| Your goal |
Of the lines in the data below, write out exactly those from the one holding "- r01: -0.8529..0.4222" through the one holding "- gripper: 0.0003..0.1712", both included.
========================
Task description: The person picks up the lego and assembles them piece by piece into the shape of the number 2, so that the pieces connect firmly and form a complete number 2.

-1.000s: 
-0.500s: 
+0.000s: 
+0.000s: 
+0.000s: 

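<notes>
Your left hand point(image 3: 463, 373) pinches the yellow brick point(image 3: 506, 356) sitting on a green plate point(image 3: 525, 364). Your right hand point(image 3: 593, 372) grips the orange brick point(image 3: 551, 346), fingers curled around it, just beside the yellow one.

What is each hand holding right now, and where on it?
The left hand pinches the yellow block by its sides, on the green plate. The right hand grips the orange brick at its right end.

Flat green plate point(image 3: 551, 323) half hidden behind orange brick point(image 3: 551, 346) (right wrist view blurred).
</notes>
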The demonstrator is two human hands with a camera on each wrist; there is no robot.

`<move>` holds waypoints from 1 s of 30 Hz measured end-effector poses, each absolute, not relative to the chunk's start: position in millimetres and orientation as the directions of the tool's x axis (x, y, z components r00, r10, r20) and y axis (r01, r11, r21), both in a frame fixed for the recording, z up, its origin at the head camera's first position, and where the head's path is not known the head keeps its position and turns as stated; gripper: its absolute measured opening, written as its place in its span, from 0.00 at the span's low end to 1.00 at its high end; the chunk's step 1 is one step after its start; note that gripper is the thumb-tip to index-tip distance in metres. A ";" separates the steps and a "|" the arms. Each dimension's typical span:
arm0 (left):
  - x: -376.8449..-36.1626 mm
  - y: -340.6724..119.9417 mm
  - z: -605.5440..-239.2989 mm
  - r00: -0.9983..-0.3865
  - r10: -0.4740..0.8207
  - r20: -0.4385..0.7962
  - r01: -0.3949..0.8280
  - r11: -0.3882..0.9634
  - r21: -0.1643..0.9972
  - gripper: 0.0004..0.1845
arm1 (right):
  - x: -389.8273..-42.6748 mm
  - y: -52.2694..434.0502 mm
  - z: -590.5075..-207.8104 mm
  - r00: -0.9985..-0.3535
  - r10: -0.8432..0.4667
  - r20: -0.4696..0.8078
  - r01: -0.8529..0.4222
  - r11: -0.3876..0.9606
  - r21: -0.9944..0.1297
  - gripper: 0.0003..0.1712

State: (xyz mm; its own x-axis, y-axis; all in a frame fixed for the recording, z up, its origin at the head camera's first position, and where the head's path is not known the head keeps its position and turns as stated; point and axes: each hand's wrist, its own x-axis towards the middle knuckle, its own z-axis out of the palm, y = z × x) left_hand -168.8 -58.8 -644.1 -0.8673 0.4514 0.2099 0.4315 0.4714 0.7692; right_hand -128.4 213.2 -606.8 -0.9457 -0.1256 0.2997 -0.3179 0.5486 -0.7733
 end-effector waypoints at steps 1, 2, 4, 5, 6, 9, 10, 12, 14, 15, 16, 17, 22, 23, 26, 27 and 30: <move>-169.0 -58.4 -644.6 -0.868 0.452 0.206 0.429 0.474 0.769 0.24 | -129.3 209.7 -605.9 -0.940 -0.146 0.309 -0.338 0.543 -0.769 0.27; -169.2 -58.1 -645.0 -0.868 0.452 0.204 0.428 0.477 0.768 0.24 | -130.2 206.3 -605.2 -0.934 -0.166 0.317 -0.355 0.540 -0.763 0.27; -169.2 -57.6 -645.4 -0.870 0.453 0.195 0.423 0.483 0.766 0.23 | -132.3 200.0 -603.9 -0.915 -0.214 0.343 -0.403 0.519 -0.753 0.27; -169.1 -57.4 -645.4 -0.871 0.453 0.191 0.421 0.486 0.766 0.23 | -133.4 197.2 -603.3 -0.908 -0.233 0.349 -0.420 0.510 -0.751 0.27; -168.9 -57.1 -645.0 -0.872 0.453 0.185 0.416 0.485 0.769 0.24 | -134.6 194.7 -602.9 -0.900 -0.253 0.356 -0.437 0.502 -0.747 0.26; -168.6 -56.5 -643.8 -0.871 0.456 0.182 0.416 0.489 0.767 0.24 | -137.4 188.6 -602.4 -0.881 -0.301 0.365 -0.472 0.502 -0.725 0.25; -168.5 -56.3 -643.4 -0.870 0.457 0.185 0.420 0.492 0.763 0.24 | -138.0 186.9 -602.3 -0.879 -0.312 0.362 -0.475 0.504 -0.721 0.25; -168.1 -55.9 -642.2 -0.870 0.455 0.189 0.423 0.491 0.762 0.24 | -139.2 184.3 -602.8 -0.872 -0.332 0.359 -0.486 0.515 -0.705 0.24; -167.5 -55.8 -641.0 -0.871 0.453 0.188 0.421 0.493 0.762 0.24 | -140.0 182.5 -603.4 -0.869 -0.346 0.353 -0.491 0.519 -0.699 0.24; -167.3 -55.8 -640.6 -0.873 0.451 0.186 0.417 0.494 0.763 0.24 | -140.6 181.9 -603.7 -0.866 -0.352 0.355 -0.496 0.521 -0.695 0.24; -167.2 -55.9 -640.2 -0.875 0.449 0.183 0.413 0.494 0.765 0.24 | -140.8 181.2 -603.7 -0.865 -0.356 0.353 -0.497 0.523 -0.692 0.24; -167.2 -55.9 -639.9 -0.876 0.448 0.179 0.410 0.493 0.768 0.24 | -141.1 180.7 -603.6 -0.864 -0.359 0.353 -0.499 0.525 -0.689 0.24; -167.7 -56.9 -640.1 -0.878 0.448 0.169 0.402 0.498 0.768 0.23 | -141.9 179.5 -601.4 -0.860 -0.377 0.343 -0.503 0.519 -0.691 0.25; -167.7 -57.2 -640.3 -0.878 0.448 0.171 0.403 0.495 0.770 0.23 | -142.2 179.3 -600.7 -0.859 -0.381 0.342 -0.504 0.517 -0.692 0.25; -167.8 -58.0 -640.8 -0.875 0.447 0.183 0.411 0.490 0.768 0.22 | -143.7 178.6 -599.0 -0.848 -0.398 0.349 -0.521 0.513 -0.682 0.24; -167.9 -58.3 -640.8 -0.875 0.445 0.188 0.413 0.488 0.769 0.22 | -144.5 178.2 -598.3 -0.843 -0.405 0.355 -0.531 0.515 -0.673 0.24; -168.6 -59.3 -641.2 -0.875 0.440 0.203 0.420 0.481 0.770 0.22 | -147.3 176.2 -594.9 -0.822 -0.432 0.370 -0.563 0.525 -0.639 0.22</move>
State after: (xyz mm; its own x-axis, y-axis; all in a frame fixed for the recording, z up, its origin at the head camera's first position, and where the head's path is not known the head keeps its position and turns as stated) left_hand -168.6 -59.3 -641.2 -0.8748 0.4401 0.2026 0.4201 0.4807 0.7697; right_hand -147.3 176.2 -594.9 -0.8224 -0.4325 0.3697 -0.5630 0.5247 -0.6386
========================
| Output |
  - r01: -0.8529..0.4222
  - r11: -0.3876..0.9606
  - r21: -0.9944..0.1297
  - gripper: 0.0003..0.1712

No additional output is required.